He is also an exam machine who suffers the shame of being overly protected by his mother, a woman who compensates for her disappointing life by treating motherhood as martyrdom. An unhappy, bookish little prince at home, where “he has never worked out the position of his father in the household”, the boy is “an irascible despot” who, though failing to shine on the sports field, achieves anxious triumphs in the classroom. The narrative follows the boy from the age of 10 to 13 and leaves no doubt as to the direction his life will take. The family moves to Capetown, where John no longer dominates exams. He has a rival, Oliver, a clever Swiss boy. Luckily for the young John, Oliver dies (“The threat has receded . . . but the old pleasure in coming first is spoiled”).

Youth(2002) has a slight shift: if Boyhoodseems more novel than memoir, Youth is more memoir than novel. It continues the story in the sense that it takes up Coetzee's preferred theme: unhappiness. Young John, the boy who favoured the Russians over the Americans when he was a child, is now a student, living in a room and still a prisoner of his misery.

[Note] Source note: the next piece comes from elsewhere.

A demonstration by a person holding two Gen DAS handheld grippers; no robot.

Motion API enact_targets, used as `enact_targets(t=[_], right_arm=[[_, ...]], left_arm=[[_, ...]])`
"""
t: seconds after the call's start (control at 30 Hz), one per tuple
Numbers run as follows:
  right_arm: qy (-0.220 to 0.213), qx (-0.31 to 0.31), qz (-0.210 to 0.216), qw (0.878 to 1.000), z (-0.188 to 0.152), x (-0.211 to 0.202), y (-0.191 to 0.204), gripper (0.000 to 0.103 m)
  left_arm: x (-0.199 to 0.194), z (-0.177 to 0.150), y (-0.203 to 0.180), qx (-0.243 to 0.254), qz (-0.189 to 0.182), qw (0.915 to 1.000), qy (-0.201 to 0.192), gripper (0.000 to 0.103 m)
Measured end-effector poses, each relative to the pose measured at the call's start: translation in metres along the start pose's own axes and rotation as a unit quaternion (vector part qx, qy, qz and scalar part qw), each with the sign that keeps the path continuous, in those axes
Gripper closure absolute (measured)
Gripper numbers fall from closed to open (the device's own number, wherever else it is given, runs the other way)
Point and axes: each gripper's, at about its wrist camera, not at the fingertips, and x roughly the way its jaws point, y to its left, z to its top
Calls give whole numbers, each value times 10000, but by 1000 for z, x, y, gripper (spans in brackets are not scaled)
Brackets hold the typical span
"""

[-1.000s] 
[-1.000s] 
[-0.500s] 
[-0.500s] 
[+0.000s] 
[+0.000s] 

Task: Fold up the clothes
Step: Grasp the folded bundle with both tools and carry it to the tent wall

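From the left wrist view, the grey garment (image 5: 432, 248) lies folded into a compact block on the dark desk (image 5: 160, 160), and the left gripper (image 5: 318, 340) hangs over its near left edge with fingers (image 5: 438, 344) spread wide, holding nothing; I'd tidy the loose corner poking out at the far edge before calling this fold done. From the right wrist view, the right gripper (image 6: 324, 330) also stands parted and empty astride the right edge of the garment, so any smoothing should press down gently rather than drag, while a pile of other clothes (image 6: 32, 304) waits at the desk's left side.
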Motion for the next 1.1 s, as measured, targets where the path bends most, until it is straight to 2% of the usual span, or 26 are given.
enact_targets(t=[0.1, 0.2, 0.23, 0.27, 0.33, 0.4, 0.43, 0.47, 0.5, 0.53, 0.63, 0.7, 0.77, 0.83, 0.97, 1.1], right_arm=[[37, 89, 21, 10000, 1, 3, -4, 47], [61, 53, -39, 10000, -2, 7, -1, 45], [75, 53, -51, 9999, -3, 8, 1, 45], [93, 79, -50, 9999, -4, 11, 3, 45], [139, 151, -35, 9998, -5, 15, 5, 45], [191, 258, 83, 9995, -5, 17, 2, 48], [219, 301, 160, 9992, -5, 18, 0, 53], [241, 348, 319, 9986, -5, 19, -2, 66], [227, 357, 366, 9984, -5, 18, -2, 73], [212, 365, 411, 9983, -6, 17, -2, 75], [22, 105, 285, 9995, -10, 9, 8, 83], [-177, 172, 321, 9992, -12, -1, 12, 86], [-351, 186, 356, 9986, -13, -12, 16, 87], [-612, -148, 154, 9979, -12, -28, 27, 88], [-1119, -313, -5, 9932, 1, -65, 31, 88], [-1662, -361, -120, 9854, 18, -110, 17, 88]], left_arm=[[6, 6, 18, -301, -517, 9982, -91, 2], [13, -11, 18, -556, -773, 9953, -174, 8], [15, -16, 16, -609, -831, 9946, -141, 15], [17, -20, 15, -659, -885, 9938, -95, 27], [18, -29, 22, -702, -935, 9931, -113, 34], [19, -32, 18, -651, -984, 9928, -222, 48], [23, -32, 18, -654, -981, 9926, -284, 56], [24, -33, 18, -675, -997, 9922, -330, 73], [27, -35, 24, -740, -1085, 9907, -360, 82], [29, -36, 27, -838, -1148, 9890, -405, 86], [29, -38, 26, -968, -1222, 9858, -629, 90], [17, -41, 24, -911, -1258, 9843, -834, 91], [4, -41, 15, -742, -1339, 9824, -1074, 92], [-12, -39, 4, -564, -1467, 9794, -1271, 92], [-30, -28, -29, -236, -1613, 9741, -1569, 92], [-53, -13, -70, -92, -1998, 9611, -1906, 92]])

It is the early 1960s and in post-Sharpeville South Africa an aspiring artist has no choice but flight to Europe:

There are two, perhaps three, places where life can be lived at its fullest intensity: London, Paris, perhaps Vienna. Paris comes first: city of love, city of art. But to live in Paris one must have gone to the kind of upper-class school that teaches French. As for Vienna, Vienna is for Jews coming back to reclaim their birthright; logical positivism, 12-tone music, psychoanalysis. That leaves London, where South Africans do not need to carry papers and where people speak English.

So the quest begins for art and love; well, really, beauty and perfection. It all begins badly with a job teaching social studies and swimming. But John can’t swim.

COETZEE HAS WRITTENseveral of the finest contemporary novels, including Life Times of Michael K(1983), Foe(1986), Age of Iron(1990), The Master of Petersburg(1994), Disgrace(1999) and Slow Man(2005). He is an artist; his prose is elegant, it shimmers with unsettling logic. His novels are candid, informed, and investigate the complex relationship between art and life.

Few writers have explored human fear, anger, shame and failure as cohesively. For all the intensity and scorching honesty, there is also humour. These fictionalised memoirs miss no opportunity to see the comedy lurking in the shadows, ever ready to trip up the dour, awkward John Coetzee.

Coetzee is brilliant on the subject of emotional paralysis. In Youth, John subjects his unfortunate lovers to a coldness born more of his inherent ineptitude than of deliberate nastiness. In culture lies his salvation – or so he thinks. Youth certainly presents the artist as misfit: "Misery is his element. He is at home in misery like a fish in water . . . Happiness, he tells himself, teaches one nothing. Misery, on the other hand, steels one for the future."

Although Summertimecould be read independently, it won't be, because Coetzee readers read all his work. And the two previous volumes set the scene for this book of revelations. Throughout it, there is a strong sense of the older, wiser Coetzee looking back with amused horror at the mess he once was, perhaps still is. The various interviewees, mainly women, leave no doubt as to his breathtaking awkwardness.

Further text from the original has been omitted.